Les autorités de Téhéran ont a annoncé dimanche 216 nouveaux décès dus à la maladie COVID-19 et appelé les Iraniens à redoubler de vigilance contre le virus, afin d’épargner les soignants, gagnés par « la fatigue ».
La République islamique fait face depuis le début du mois de mai à un regain de l’épidémie, qui s’est traduite par une nette augmentation de la mortalité quotidienne depuis un mois.

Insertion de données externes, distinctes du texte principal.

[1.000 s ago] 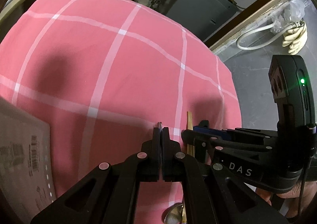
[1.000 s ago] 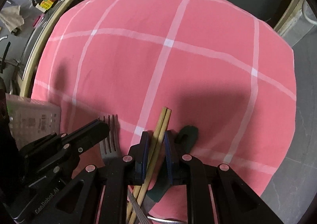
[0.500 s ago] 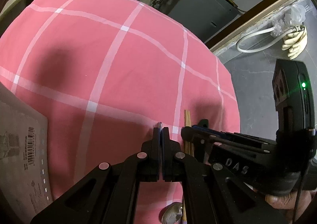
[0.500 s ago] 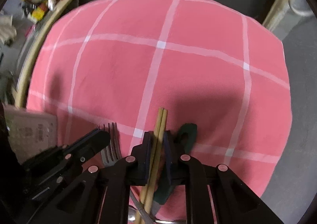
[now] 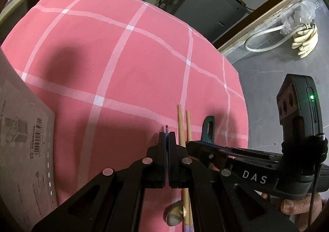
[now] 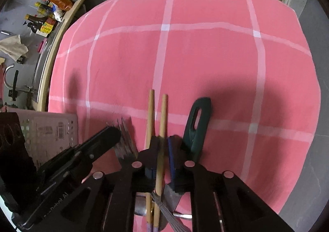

L’Iran a ainsi établi mardi un nouveau record de décès dus à la maladie (229 en 24 h), selon les statistiques officielles.
Au total, la pandémie a fait 15 700 morts en Iran, a déclaré Sima Sadat Lari, porte-parole du ministère de la Santé, lors de son point-presse quotidien retransmis à la télévision d’État.
Mme Lari a fait état de 2 323 nouveaux cas de contaminations par coronavirus en 24 heures, ce qui porte à 291 172 le total des cas officiellement confirmés.
« Notre plus grande préoccupation à l’heure actuelle est la contamination du personnel médical et sa fatigue », a-t-elle dit.
La République islamique, qui a annoncé ses premiers cas de virus SARS-CoV-2 en février, est le pays le plus touché par la pandémie au Proche et au Moyen-Orient.
Les autorités ont annoncé à la mi-juillet la mort de 140 infirmiers et médecins infectés par le virus ainsi que la contamination de 5 000 personnes au sein du personnel médical.
« Nous pouvons aider nos chers soignants et briser la chaîne de transmission de la maladie » en respectant les consignes sanitaires, a ajouté Mme Lari.
Face au regain de l’épidémie, l’État a rendu le port du masque obligatoire dans les lieux publics couverts et a réimposé des restrictions dans les provinces les plus touchées : réduction des horaires de travail, fermeture des mosquées ou interdiction des rassemblements, par exemple, suivant les régions.